Head games: Botswana forward Joel Mogorosi
A former major in Botswana’s Defence Force was this week named senior national coach of the Zebras — and he has wasted no time in talking up a war against Bafana Bafana.
“We are playing South Africa and they are our enemy! We need to mobilise people to come and support the Zebras in Francistown [for tomorrow’s match],” the newly appointed David Bright, a former Santos coach, told a presser in Gabarone.
“We’ve been given five days to prepare. At this level, you cannot moan and demand more days. Admittedly, three weeks would have been sufficient, but international football affords you very little time to prepare.
“Therefore, I need soldiers to hit the ground running,” Bright said. “I can assure you that we are going to compete. It has been a very long time since the Zebras defeated South Africa, but my boys are ready.”
Bafana Bafana coach Stuart Baxter, meanwhile, has been fighting a whole other war.
“It would be a war of attrition,” Baxter said of his struggle to get clubs to release players for international duty. “You want to call up players but clubs are refusing to release. I would have done the same had I been a club coach. It is difficult to let go of your players at this time of the year because they have preparations and you cannot blame them for pulling back their players.”
Baxter has assembled a relatively inexperienced side anchored by Lehlogonolo Masalesa, Cole Alexander and 19-year-old Teboho Mokoena, who many believe should have been given the Young Player of the Year title at the Premier Soccer League awards ceremony on Monday.
But it is the addition of Black Leopards creative force Siphelele Ntshangase and the Bucs’ hardworking Riyaad Norodien that seemed to give the team a chance against Botswana the last time around.
This time, Botswana is talking a tough game.
MacLean Letshwiti, president of the Botswana Football Association, believes the major’s appointment marks the beginning of a new era.
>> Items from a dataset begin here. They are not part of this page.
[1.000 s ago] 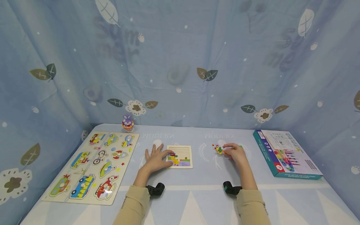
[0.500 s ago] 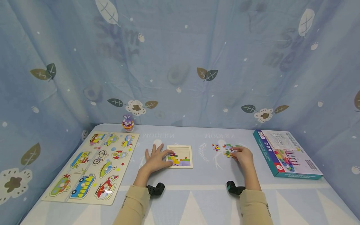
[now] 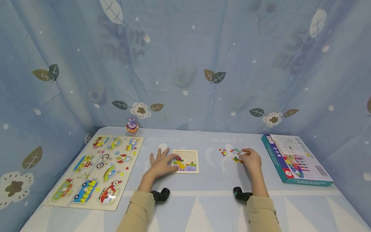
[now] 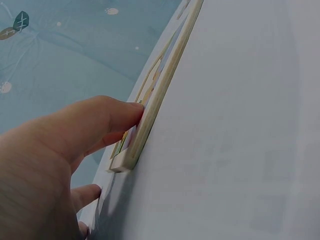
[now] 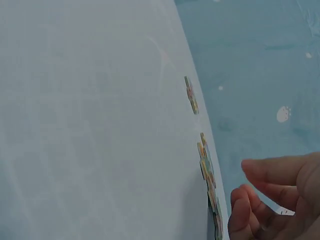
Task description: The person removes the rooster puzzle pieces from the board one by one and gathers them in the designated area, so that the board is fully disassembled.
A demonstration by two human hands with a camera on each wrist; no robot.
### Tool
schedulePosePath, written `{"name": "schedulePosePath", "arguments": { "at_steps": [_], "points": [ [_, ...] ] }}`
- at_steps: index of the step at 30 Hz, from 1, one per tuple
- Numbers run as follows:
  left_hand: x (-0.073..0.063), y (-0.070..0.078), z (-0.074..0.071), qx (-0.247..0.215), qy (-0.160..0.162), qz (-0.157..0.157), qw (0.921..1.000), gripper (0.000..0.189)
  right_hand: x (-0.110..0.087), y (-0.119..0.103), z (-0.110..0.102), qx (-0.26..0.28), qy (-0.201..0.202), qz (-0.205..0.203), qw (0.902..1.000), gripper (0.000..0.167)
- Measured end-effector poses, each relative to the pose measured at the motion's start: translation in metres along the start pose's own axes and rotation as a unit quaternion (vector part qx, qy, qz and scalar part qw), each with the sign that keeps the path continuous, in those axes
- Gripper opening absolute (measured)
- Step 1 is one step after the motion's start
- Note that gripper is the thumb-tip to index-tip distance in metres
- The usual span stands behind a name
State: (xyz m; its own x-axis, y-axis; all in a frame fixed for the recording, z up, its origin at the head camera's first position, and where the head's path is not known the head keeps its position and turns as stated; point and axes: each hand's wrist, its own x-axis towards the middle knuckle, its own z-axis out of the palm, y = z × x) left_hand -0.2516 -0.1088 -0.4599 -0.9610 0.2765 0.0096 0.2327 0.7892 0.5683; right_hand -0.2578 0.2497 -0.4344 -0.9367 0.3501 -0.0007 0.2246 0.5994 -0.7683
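Observation:
A small wooden puzzle tray [image 3: 198, 161] lies in the middle of the table, its lower part filled with colourful jigsaw pieces [image 3: 189, 167] and its upper part bare wood. My left hand [image 3: 158, 166] rests at the tray's left side, fingers spread; the thumb [image 4: 120, 114] presses on the pieces just inside the rim. To the right, loose jigsaw pieces [image 3: 235, 151] lie flat, with another small piece [image 3: 223, 152] a little apart on their left. My right hand [image 3: 251, 160] hovers at their right end, partly hiding them. In the right wrist view its fingers [image 5: 272, 170] are bent with nothing visible between them.
A large wooden board of vehicle pictures [image 3: 123, 180] lies on the left. Behind it stands a purple rabbit figure [image 3: 132, 126]. A flat teal-sided box [image 3: 295, 159] lies at the right. A patterned blue curtain [image 3: 185, 64] hangs behind the table.
My right hand has moved right across the loose pieces, uncovering several of them, then stayed nearly in place. My left hand and the tray have not moved.

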Motion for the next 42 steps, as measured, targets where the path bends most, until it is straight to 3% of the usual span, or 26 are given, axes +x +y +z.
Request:
{"name": "schedulePosePath", "arguments": {
  "at_steps": [4,10,16,29,42],
  "points": [
    [0.0,0.001,-0.001,-0.003,0.002,0.002,1.0,0.047,-0.001,-0.007,0.004,0.063,-0.024,0.009,0.9977,0.034],
    [0.001,0.003,-0.002,-0.003,-0.003,-0.011,0.9999,0.06,-0.003,-0.019,0.013,0.151,-0.067,0.006,0.9863,0.036],
    [0.002,0.004,-0.005,-0.014,-0.009,-0.024,0.9996,0.069,-0.005,-0.026,0.023,0.16,-0.08,-0.01,0.9837,0.035],
    [-0.001,0.0,-0.009,0.012,-0.016,-0.054,0.9983,0.077,-0.012,-0.047,0.049,0.227,-0.124,-0.029,0.9654,0.033],
    [-0.001,0.0,-0.008,0.008,-0.015,-0.054,0.9984,0.077,-0.024,-0.081,0.082,0.218,-0.147,-0.048,0.9635,0.032]
  ]
}}
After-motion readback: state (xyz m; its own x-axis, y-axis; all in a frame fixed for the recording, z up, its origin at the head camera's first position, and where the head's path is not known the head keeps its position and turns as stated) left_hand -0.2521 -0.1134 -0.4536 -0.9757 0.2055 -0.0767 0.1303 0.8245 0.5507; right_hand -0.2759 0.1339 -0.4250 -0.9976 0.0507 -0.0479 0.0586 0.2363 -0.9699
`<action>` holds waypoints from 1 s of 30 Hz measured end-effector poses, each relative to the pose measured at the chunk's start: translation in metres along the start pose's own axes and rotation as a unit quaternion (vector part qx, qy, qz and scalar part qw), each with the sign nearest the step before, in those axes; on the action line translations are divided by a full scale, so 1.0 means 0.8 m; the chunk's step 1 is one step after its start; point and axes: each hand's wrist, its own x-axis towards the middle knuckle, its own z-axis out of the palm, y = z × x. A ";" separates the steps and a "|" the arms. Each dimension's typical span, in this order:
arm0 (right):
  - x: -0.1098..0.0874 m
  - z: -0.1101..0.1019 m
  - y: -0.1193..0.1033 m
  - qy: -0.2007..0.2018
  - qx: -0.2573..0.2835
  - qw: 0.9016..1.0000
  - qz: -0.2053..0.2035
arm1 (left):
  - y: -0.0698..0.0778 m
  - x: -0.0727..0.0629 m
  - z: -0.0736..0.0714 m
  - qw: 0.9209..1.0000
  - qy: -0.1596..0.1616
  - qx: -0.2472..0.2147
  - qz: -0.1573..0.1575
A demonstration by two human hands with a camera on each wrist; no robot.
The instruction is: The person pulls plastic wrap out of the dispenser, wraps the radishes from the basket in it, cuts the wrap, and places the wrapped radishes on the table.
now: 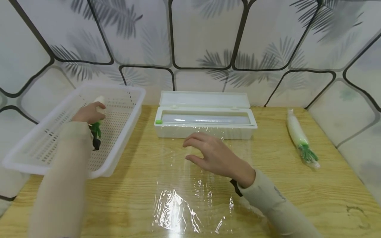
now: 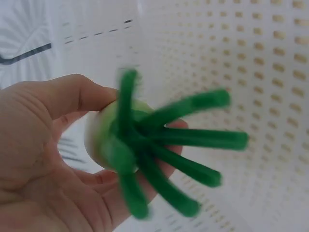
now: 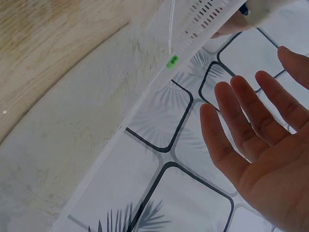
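Observation:
Inside the white plastic basket (image 1: 124, 145), my left hand (image 1: 88, 113) grips a white radish (image 2: 99, 140) with cut green stems (image 2: 203, 138). Fingers and thumb curl round its pale body, and the stems point toward the left wrist camera. My right hand (image 1: 215, 157) hovers over a sheet of cling film (image 1: 178, 206), its fingers relaxed and holding nothing. Behind that hand stands a white cling film dispenser (image 1: 205, 133), its lid raised and a roll (image 1: 205, 119) showing inside. The clear sheet runs from the dispenser's front toward me across the wooden table.
Another white radish (image 1: 297, 134), wrapped in film, lies at the table's right side. A green slide cutter (image 1: 159, 121) sits at the left end of the dispenser. Patterned wall covering (image 1: 205, 36) rises behind the table (image 1: 134, 198) and along its sides.

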 end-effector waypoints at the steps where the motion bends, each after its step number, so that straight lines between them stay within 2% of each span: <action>1: 0.000 0.000 0.001 0.000 0.001 1.000 0.002 | 0.001 -0.002 -0.003 1.000 0.001 -0.005 0.003; 8: -0.002 -0.007 0.008 0.011 0.009 1.000 0.009 | 0.019 -0.023 -0.021 1.000 -0.013 -0.020 0.018; 13: -0.004 -0.009 0.011 0.015 0.014 1.000 0.011 | 0.034 -0.032 -0.028 0.998 -0.009 -0.014 0.064; 18: -0.005 -0.013 0.014 0.022 0.016 1.000 0.009 | 0.048 -0.039 -0.031 0.995 0.012 -0.013 0.095; 26: -0.007 -0.016 0.020 0.035 0.017 0.999 0.005 | 0.070 -0.053 -0.030 0.991 0.068 -0.029 0.116; 30: -0.008 -0.017 0.022 0.043 0.016 0.999 0.009 | 0.083 -0.064 -0.029 0.988 0.085 -0.035 0.126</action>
“We are here to start the process of rebuilding our national asset. When we parted ways with [former coach] Peter Butler, we did an introspection and looked at the kind of coach Botswana needed to take the national team forward,” Letshwiti said.
“We needed a man with experience, the right attitude and qualifications, who had achieved a lot. None came closer than Major Bright. We needed a man who could understand the local game and the Botswana culture and traditions. He fitted that bill.”
Besides giving Bright the task of “beating” South Africa, Letshwiti mandated the major to qualify for the 2019 Africa Cup of Nations (Afcon) tournament in Cameroon, as well as the 2021 edition in Côte d’Ivoire, and to qualify for the 2022 Fifa World Cup finals in Qatar.
“We need to remember how we qualified for Afcon in 2012. We must always collectively get behind the ball and attack from defensive positions … We are going to attack as a team and not in divisions. That would be the Botswana way of playing.”